Celebrity Photog Harry Benson on Donald Trump: "He's Good for Our Business"

Harry Benson: Shoot First event -Greenwich International Film Festival-Getty-H 2016
Mark Sagliocco/Getty Images

Could Harry Benson become the Chief Official White House Photographer?

The 87-year-old photojournalist and celebrity photographer, and subject of documentary Harry Benson: Shoot First, has had good luck in the past when it comes to photographing President-elect Donald Trump. The documentary, acquired by Magnolia Pictures, shows many times Benson has snapped the real estate tycoon-turned-politician, including one particular instance in 1990 when he convinced Trump to pose holding $1 million in cash. "The money, the money! That was my idea.
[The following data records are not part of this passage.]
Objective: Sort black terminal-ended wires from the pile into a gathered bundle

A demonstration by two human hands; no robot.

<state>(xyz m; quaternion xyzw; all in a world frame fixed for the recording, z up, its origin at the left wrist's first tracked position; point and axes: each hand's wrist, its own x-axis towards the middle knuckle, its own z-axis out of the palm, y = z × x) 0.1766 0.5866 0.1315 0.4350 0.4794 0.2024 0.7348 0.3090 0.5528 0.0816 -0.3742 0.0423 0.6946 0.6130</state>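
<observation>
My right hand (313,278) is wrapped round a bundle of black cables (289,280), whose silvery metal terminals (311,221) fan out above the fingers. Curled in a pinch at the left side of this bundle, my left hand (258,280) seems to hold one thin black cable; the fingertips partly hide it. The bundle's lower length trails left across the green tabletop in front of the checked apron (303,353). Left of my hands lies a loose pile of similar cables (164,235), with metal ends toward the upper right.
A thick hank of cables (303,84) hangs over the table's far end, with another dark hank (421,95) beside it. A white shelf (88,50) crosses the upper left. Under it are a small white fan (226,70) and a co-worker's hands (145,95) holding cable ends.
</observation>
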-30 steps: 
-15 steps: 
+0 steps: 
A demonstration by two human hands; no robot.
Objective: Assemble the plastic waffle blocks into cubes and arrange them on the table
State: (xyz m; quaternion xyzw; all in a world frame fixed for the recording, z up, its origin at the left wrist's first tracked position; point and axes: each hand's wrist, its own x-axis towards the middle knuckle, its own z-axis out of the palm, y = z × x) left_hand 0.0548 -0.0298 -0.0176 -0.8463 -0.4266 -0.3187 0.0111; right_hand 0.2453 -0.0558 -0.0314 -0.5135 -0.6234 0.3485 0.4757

The money shows greed," Benson recalled at the afterparty for the screening held by The Cinema Society at The Carlyle in New York.

Trump, however, didn't seem to mind. "As long as he makes me look good, I'm happy," the president-elect said of Benson in the documentary, which will be released on Dec. 9. Benson, perhaps best known for his pillow-fighting images of The Beatles that launched his career, has shot many controversial figures — and pictures — over the years, including Ku Klux Klan leader Robert Shelton in the 1960s; Elizabeth Taylor just hours after her brain surgery in 1997; a breast-feeding Deborah Norville in 1991 that may have cost the Today anchor her job; playful pictures of Mark David Chapman, the man who killed John Lennon in 1980; and a distraught Ethel Kennedy only moments after Bobby Kennedy's 1968 assassination.

The image shows her reaching up to block Benson's camera lens. He also has intimately shot every president since Eisenhower. But will he again get a chance to photograph the president-elect? "I don't know," he shrugged. "But I'll tell you something about Donald Trump. He's good for our business. He's a character. You don't leave empty-handed. You get a picture. He'll give the photographers a lot of good pictures; he'll give the writers good quotes. That's what it means; you're working and it's important in your life." 

With no plans to retire anytime soon, the 87-year-old still has people on his bucket list he'd like to shoot, despite having captured the majority of the heavy-hitters. At the top of the list? "I'd like to do [Vladimir] Putin," he said at The Carlyle (the evening was feting the screening but also his 87th birthday). "I don't know [what I'd ask him], but I'd like to photograph him."